**Task prompt**
Below are some records; quote exactly the lines from the one that contains "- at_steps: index" through the one that contains "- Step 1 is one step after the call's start", inclusive, and no others.

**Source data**
....

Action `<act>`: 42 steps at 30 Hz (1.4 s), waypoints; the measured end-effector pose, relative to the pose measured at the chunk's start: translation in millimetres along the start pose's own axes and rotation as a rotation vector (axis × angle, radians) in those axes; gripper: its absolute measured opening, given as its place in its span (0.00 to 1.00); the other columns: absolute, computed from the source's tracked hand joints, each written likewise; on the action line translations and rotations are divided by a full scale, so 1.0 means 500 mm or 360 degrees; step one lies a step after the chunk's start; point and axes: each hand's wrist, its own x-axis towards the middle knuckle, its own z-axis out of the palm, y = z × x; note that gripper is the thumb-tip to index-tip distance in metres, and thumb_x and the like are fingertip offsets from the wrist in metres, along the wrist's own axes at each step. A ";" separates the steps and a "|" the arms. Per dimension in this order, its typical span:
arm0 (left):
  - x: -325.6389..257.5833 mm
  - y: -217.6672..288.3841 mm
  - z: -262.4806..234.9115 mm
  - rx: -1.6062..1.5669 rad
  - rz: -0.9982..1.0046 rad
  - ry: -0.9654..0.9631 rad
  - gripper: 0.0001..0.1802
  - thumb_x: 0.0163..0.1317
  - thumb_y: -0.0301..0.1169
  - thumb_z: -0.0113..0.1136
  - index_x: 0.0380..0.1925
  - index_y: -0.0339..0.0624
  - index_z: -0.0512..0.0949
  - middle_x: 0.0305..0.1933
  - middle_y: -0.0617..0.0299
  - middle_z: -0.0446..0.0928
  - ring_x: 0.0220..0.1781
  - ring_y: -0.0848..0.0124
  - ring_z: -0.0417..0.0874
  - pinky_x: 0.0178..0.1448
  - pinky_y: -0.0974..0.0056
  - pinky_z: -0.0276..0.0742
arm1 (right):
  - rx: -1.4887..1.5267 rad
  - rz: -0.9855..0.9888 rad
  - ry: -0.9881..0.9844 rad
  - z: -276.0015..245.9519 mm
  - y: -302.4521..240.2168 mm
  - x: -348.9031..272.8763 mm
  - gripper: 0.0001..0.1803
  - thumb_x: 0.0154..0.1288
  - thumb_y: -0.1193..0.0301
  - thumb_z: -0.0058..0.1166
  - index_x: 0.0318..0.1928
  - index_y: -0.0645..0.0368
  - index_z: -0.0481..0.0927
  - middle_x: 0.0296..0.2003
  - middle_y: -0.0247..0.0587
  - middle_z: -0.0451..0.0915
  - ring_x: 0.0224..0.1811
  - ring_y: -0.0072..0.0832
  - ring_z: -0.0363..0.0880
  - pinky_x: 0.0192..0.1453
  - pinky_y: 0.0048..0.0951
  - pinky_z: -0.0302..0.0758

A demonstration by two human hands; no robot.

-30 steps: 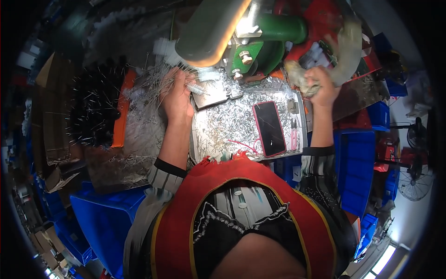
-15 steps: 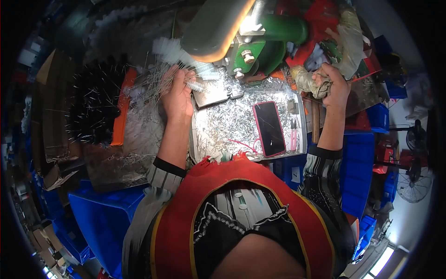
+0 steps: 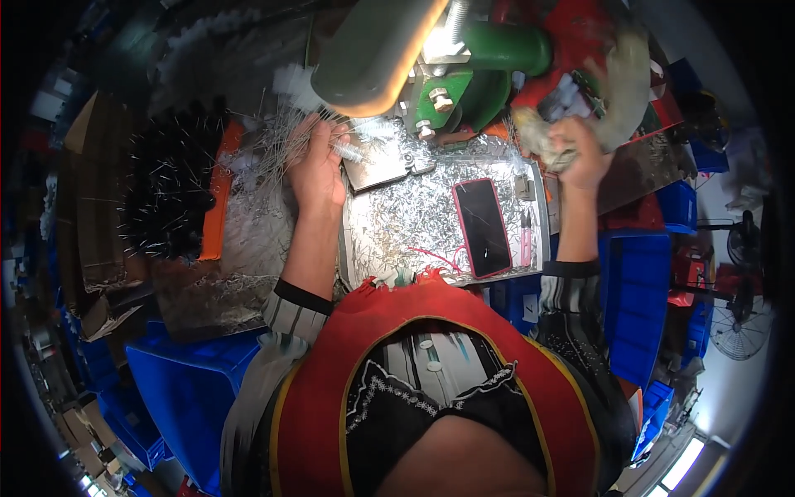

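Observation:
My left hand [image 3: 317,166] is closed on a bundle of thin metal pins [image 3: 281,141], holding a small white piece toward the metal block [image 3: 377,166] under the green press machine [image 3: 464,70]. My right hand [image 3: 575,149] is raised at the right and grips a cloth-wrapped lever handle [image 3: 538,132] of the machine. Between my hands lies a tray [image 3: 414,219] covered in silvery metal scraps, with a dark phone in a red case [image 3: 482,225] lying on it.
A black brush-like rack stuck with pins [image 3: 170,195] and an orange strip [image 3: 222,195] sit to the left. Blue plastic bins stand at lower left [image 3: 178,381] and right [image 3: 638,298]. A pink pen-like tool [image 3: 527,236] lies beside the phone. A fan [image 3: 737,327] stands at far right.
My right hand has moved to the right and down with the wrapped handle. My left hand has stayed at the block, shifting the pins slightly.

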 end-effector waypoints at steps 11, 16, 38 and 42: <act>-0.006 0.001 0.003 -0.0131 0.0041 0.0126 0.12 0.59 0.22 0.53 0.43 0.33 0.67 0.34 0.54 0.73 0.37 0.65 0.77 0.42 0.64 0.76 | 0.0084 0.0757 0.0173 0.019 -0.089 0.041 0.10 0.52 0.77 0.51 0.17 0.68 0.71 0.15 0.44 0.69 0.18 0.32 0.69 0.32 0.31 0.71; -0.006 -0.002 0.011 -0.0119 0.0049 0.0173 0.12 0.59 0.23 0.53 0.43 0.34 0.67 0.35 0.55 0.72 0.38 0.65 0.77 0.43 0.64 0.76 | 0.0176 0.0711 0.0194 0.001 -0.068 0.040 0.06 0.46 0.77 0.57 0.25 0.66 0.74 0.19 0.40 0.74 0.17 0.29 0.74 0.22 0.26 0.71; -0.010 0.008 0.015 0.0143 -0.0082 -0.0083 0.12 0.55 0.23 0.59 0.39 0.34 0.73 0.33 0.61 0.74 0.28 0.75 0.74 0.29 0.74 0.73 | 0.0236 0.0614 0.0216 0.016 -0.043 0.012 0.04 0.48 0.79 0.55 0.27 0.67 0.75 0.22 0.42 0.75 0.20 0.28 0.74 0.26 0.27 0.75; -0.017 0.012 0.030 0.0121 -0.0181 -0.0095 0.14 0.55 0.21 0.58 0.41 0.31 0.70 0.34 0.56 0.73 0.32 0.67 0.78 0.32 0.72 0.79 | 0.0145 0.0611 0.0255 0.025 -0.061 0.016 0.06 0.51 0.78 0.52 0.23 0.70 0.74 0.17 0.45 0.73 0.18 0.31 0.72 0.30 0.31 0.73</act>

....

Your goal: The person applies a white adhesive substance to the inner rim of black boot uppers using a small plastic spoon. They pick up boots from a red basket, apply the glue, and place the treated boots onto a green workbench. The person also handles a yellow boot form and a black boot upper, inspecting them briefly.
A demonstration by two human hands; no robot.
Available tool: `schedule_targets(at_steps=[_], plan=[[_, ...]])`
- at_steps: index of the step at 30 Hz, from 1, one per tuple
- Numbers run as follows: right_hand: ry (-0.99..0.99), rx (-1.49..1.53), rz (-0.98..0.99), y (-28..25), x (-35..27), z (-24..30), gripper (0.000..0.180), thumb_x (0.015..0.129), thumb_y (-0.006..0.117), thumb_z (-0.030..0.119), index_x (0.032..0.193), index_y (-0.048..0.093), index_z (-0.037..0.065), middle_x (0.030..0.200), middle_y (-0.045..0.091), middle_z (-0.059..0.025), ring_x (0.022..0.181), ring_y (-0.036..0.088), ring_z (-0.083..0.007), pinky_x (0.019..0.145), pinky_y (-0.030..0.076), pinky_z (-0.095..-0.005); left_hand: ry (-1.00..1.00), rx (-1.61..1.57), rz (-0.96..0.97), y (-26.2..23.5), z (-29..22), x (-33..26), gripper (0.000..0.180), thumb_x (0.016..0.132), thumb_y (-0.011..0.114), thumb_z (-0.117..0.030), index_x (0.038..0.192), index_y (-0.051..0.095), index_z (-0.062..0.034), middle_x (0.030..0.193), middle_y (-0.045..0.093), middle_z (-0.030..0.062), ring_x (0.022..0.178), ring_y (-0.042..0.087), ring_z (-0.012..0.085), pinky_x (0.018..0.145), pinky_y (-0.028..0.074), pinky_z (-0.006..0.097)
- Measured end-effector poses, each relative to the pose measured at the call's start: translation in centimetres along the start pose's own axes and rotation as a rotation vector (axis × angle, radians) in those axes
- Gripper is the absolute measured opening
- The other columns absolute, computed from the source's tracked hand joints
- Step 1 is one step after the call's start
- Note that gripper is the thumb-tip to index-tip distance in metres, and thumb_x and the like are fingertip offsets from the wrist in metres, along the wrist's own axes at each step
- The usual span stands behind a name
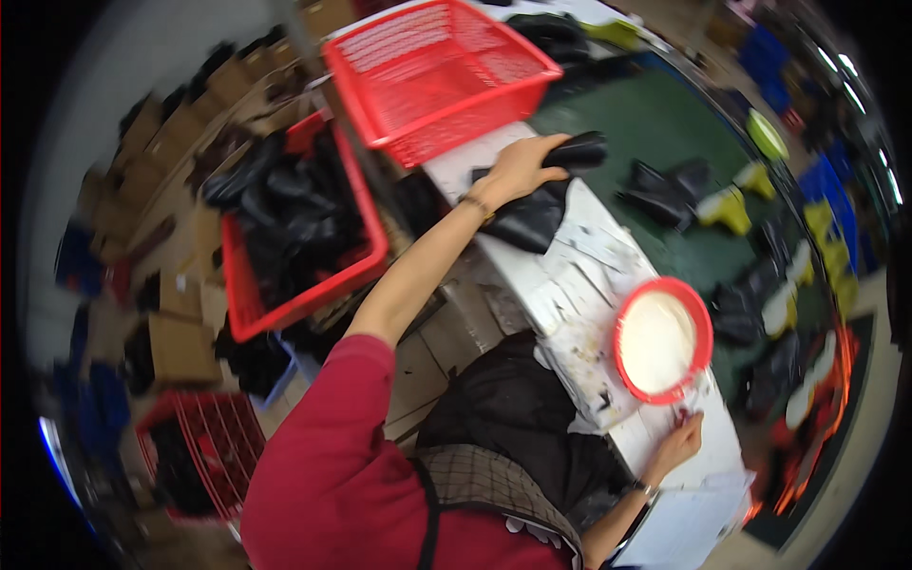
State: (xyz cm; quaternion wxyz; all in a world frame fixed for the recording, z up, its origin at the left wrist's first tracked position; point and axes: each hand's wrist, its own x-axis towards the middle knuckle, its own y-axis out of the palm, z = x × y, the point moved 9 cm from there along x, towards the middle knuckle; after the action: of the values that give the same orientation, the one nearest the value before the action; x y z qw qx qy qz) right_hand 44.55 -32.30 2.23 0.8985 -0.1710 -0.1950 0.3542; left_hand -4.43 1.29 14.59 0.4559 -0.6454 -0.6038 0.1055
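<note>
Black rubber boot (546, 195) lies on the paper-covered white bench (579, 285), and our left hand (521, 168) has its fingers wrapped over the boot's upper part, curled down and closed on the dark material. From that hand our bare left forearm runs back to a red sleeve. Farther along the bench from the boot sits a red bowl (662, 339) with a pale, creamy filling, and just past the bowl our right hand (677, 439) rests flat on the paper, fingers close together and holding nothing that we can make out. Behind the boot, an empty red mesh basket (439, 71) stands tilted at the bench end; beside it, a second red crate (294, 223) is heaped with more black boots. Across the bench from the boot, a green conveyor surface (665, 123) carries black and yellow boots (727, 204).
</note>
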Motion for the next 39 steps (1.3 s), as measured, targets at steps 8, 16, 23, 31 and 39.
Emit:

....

**Exercise result**
- at_steps: index of the step at 30 Hz, from 1, one per tuple
- Numbers run as follows: right_hand: ry (-0.99..0.99), rx (-1.49..1.53), rz (-0.98..0.99), y (-28..25), x (-35..27), z (-24..30), gripper (0.000..0.180), thumb_x (0.015..0.129), thumb_y (-0.006..0.117), thumb_z (-0.030..0.119), index_x (0.032..0.193), index_y (-0.048..0.093), index_z (-0.037..0.065), middle_x (0.030..0.200), middle_y (-0.045..0.091), middle_z (-0.059..0.025), ring_x (0.022..0.181), ring_y (-0.036..0.088), ring_z (-0.083..0.007), pinky_x (0.019..0.145), pinky_y (-0.030..0.076), pinky_z (-0.095..-0.005); left_hand: ry (-1.00..1.00), rx (-1.61..1.57), rz (-0.96..0.97), y (-26.2..23.5), z (-29..22), x (-33..26), gripper (0.000..0.180), thumb_x (0.016..0.132), thumb_y (-0.011..0.114), thumb_z (-0.117..0.030), index_x (0.038..0.192), index_y (-0.051..0.095), index_z (-0.062..0.034), middle_x (0.030..0.193), middle_y (-0.045..0.093), middle_z (-0.030..0.062), ring_x (0.022..0.178), ring_y (-0.042..0.087), ring_z (-0.012..0.085), pinky_x (0.018..0.145), pinky_y (-0.028..0.074), pinky_z (-0.006..0.097)
- Measured end-effector poses, each relative to the pose measured at the call's start: translation in centimetres along the start pose's own axes and rotation as a rotation vector (axis × angle, radians) in those axes
- Gripper is the absolute measured opening
- The other columns absolute, computed from the source's tracked hand joints
- Step 1 is one step after the call's start

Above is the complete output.